▶ [Exercise brief] Copy nothing before the line that contains "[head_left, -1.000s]"; from there, transcribe each line exactly through the end of the material, omitting pictures.

▶ [Information provided]

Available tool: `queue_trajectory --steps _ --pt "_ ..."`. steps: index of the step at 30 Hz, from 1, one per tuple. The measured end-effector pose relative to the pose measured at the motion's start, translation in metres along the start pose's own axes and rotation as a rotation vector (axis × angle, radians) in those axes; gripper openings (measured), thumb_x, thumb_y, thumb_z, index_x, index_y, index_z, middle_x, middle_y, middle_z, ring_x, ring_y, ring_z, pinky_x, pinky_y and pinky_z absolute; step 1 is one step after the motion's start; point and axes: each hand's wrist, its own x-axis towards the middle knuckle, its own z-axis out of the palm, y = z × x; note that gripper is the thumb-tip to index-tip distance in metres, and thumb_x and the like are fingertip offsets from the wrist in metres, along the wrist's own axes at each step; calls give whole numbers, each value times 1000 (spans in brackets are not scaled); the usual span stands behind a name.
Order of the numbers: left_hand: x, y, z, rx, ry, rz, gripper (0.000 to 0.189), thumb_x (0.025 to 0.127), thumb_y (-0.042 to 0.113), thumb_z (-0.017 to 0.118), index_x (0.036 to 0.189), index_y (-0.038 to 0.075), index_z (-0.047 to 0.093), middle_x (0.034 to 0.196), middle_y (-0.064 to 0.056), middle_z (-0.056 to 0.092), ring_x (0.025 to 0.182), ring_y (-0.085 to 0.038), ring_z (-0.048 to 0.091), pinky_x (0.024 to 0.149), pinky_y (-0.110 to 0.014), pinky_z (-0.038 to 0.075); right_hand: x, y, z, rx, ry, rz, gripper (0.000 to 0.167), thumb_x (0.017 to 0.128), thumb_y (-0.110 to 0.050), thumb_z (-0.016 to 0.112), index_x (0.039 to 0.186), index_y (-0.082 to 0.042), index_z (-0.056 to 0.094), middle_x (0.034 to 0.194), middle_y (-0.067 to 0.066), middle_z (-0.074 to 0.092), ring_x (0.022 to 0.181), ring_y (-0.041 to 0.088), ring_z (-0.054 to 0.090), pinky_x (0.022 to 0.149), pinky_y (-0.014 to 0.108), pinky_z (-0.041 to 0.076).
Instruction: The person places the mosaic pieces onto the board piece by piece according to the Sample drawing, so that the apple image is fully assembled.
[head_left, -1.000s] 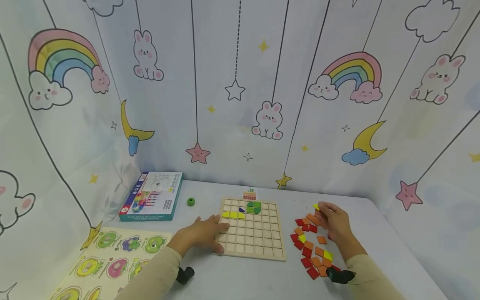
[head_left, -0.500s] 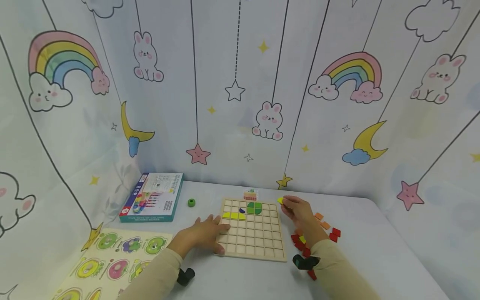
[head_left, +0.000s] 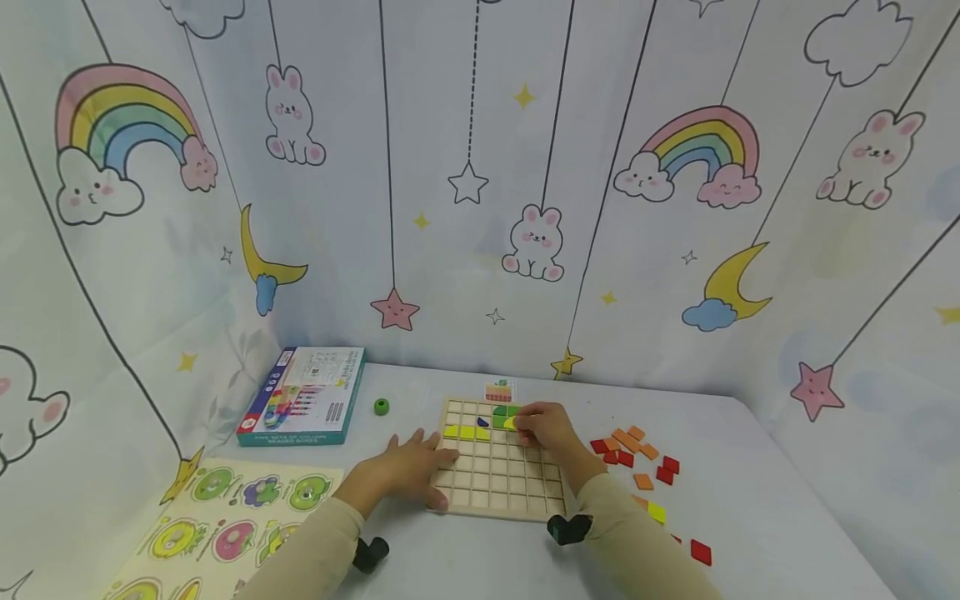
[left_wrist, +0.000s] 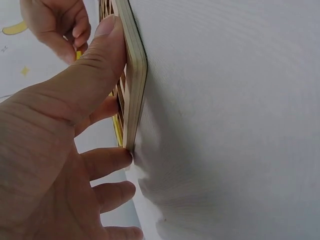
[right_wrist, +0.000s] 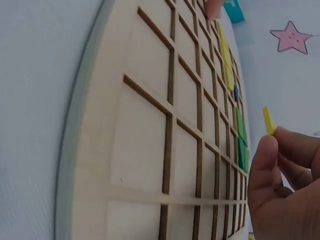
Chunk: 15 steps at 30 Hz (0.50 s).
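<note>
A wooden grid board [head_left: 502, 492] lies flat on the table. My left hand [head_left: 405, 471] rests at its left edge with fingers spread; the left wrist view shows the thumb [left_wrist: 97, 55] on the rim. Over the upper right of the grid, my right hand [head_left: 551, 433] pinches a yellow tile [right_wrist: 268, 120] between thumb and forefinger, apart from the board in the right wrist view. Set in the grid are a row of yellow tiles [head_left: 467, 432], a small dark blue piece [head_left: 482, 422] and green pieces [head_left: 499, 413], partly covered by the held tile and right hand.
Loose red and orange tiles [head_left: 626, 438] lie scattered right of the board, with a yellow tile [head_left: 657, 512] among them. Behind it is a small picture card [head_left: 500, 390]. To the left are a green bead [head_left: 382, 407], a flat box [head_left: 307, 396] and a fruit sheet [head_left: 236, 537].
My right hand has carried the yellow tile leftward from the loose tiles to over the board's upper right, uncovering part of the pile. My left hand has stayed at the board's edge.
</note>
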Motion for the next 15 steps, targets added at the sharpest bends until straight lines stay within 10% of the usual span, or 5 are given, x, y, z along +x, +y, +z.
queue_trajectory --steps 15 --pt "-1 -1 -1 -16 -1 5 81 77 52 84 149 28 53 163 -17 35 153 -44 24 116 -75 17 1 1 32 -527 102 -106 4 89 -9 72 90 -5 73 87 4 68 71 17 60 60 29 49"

▶ [Exercise result]
[head_left, -1.000s] 
[head_left, -0.500s] 
[head_left, +0.000s] 
[left_wrist, +0.000s] 
[right_wrist, +0.000s] 
Chunk: 15 steps at 30 Hz (0.50 s).
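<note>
A wooden grid board [head_left: 502, 492] lies flat on the table. My left hand [head_left: 405, 471] rests at its left edge with fingers spread; the left wrist view shows the thumb [left_wrist: 97, 55] on the rim. Over the upper right of the grid, my right hand [head_left: 551, 433] pinches a yellow tile [right_wrist: 268, 120] between thumb and forefinger, apart from the board in the right wrist view. Set in the grid are a row of yellow tiles [head_left: 467, 432], a small dark blue piece [head_left: 482, 422] and green pieces [head_left: 499, 413], partly covered by the held tile and right hand.
Loose red and orange tiles [head_left: 626, 438] lie scattered right of the board, with a yellow tile [head_left: 657, 512] among them. Behind it is a small picture card [head_left: 500, 390]. To the left are a green bead [head_left: 382, 407], a flat box [head_left: 307, 396] and a fruit sheet [head_left: 236, 537].
My right hand has carried the yellow tile leftward from the loose tiles to over the board's upper right, uncovering part of the pile. My left hand has stayed at the board's edge.
</note>
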Motion for the next 15 steps, targets added at the sharpest bends until straight lines stay within 10% of the usual span, or 5 are given, x, y, z along +x, +y, +z.
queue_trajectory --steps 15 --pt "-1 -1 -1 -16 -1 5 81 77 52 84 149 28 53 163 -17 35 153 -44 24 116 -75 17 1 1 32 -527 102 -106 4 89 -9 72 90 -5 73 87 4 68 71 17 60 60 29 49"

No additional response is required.